La prison de la petite fille modèle : et si tu arrêtais d'être "sage" pour enfin être LIBRE ?
- 28 févr.
- 3 min de lecture

Hé ! Trop contente de te retrouver ici. Si tu as lu mon dernier article, tu sais qu’on a parlé du corps et de pourquoi il est ta meilleure boussole pour savoir si tu es sur ton chemin ou si tu es en train de te paumer pour plaire à la galerie.
Mais je sais exactement ce qui se passe dans ta tête en ce moment. Tu te dis : "Ok Nicole, c’est bien joli, je sens bien que ça coince... mais je fais quoi ? Je ne peux pas tout envoyer balader et prendre le risque de me retrouver seule !"

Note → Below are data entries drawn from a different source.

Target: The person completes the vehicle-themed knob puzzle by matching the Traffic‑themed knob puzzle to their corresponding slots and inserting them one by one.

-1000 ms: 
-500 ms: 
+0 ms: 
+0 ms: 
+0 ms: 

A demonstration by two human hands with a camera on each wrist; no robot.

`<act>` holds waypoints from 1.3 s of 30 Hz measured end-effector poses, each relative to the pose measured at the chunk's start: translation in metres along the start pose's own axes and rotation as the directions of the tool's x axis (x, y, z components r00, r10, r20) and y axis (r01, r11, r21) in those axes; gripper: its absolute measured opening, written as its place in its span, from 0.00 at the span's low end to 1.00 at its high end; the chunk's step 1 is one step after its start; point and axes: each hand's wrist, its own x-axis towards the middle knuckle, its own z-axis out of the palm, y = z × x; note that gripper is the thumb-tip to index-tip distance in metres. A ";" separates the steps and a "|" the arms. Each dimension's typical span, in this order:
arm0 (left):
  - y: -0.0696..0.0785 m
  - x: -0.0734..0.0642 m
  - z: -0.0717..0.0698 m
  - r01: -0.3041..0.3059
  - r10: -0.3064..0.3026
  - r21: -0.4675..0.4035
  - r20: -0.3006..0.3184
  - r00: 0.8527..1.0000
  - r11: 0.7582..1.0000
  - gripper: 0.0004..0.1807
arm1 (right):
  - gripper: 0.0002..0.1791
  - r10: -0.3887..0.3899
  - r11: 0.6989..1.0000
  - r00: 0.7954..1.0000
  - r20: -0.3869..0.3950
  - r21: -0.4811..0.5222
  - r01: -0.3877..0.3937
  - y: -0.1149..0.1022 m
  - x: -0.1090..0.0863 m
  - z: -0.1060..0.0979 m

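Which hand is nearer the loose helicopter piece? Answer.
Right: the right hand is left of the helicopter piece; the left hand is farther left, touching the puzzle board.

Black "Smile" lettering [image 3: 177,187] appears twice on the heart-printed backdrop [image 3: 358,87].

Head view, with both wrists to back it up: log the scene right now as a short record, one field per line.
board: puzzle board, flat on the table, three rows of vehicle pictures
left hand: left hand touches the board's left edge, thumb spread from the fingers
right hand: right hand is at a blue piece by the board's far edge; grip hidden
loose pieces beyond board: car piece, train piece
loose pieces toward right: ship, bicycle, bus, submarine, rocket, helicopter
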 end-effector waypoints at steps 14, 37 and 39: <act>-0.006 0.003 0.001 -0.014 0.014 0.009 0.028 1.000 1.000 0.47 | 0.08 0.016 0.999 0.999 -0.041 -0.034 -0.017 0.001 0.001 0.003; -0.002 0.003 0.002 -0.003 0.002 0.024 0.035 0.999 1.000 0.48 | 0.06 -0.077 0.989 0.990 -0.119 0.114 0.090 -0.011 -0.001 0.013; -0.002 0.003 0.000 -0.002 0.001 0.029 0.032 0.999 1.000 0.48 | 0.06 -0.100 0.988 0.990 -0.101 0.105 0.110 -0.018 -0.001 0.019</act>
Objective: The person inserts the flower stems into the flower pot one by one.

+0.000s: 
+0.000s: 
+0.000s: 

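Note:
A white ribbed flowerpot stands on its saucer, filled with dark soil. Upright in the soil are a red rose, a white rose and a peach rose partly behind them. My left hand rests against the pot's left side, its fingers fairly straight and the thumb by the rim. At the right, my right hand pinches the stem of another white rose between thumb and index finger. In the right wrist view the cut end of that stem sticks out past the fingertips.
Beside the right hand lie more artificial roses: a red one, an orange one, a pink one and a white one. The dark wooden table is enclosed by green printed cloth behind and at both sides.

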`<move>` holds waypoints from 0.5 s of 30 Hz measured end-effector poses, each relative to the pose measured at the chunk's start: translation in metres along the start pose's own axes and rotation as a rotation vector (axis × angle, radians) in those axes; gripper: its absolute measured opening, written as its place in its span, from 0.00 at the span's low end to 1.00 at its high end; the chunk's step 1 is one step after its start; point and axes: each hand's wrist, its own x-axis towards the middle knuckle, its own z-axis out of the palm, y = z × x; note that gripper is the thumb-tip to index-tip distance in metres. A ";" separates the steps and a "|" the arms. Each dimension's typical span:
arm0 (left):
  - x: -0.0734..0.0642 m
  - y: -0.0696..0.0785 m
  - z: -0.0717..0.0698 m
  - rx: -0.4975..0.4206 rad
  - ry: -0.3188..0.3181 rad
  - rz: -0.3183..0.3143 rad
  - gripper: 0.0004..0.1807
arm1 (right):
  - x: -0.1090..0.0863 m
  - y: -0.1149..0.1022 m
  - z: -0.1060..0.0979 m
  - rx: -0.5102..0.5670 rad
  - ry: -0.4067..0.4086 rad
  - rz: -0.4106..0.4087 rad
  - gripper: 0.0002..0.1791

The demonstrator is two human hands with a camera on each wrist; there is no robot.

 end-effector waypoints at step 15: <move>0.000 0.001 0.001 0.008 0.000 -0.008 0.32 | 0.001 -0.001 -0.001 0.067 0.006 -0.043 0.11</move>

Bienvenue dans le vif du sujet : on va parler de la prison la plus confortable et la plus vicieuse du monde : la prison de la petite fille modèle. Cette cage dorée qui te donne l’impression d’être en sécurité, mais qui t’étouffe à petit feu.
Le costume qui gratte (même à 30, 40 ou 50 ans)
Tu penses peut-être que tu n’as plus l’âge d’être une "petite fille modèle". Détrompe-toi. C’est un mécanisme de survie. C’est ce masque de la "bonne élève" que tu as enfilé quand tu étais gamine, quand tu as compris que pour être aimée et en sécurité, il fallait être sage, discrète et ne pas faire de vagues.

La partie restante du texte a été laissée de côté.